抖阴社区

9

69K 3.2K 601
                                        

İkiye On Kala - Koptu İpim Düşüyorum.

🐈🐈🐈

Okul bahçesinden girdiğimde karşılaşmak isteyeceğim son insan ile karşılaştım.

Tuna ile.

Ve daha kötüsü, yanıma geliyordu.

Geldi.

Tamamen düzgün giydiği okul forması, düzgünce taradığı uzun sarı saçları ve siyah çerçeveli gözlükleri ona ciddi bir hava katıyordu. Ben ise dağınık topuz yaptığım saçlarım ve sabah üşendiğim için bağlamadığım bağcıklarımla karşısında oldukça düzensiz gözüküyordum.

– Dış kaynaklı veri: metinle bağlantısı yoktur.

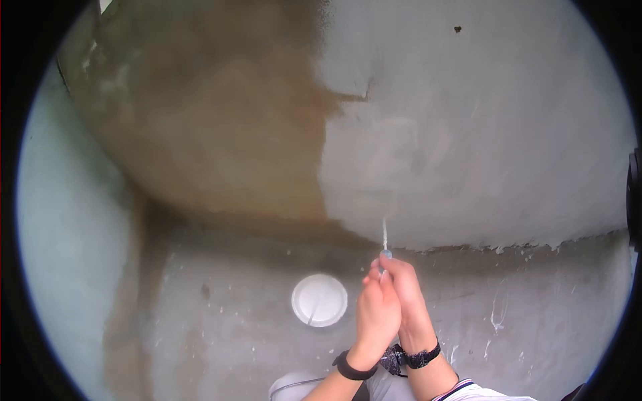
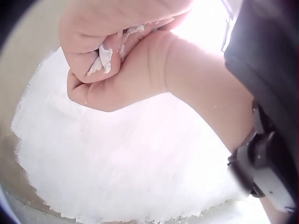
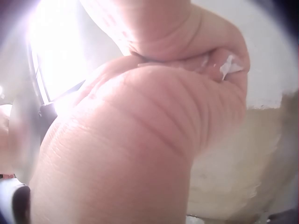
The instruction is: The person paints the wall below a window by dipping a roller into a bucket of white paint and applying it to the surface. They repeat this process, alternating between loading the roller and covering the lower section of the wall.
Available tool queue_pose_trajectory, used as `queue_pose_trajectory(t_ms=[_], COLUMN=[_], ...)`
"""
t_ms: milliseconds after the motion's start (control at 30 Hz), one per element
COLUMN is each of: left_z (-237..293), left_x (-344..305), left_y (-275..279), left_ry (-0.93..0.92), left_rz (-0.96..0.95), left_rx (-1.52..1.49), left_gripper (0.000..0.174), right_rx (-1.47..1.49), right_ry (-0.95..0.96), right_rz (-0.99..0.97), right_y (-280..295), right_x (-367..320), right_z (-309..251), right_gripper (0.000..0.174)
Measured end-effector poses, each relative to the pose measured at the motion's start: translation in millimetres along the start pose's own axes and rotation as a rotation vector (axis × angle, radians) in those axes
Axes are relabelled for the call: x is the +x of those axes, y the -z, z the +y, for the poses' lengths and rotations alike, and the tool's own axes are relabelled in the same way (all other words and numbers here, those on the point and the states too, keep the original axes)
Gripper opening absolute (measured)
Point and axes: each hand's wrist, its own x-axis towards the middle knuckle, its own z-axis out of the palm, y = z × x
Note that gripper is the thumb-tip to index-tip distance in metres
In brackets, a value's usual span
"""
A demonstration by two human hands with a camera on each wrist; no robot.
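Note:
Both hands are together on the grey handle (image 1: 386, 254) of a tool, in front of the wall in the head view. A thin whitish shaft (image 1: 384, 234) runs from it toward the wall; the tool's kind does not show. My left hand (image 1: 378, 311) and my right hand (image 1: 409, 294) grip side by side, fingers curled. White paste (image 2: 105, 59) sticks to the curled fingers in the left wrist view. More white paste (image 3: 230, 67) shows between the fingers of the right hand (image 3: 201, 93) in the right wrist view. The handle is hidden inside the hands in both wrist views.
The wall carries a pale coating (image 1: 481, 134) on the right and a brown bare area (image 1: 234, 134) on the left. A round white container (image 1: 294, 302) stands on the floor left of the hands. White splashes (image 1: 496, 321) mark the floor; a side wall (image 1: 67, 234) rises at left.

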Motion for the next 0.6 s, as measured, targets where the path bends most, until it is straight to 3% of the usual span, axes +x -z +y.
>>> queue_pose_trajectory(t_ms=[300,600], left_z=[7.1,34.0], left_x=[-14.8,-20.7], left_y=[16.4,30.2], left_ry=[-0.142,-0.233], left_rz=[0.022,0.006], left_rx=[-0.04,-0.039], left_gripper=[0.031,0.032], right_rx=[-0.1,-0.077], right_ry=[0.231,0.294], right_rz=[-0.138,-0.202], right_y=[-9.6,-20.7], right_x=[-17.2,-28.9], right_z=[2.1,-19.8], right_gripper=[0.024,0.023])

"Selam Tuna." dedim normal davranmaya çalışarak. Alt üstü ona aşık olduğumu bir de onun için arkadaşını tuvalette sıkıştırdığımı düşünüyordu. Kasmaya gerek var mıydı?

Tabii ki de vardı. Kendimce kendimi rahatlatıyordum.

"Merhaba Çağla. Direkt konuya gireceğim." Sanki yeni deneyini açıklayan bilim adamı gibi konuşuyordu ve bu daha çok gerilmeme neden oluyordu.

"Dinliyorum." dedim ama keşke demeseydim. Taramalı tüfek gibi hızla konuşmaya başladı.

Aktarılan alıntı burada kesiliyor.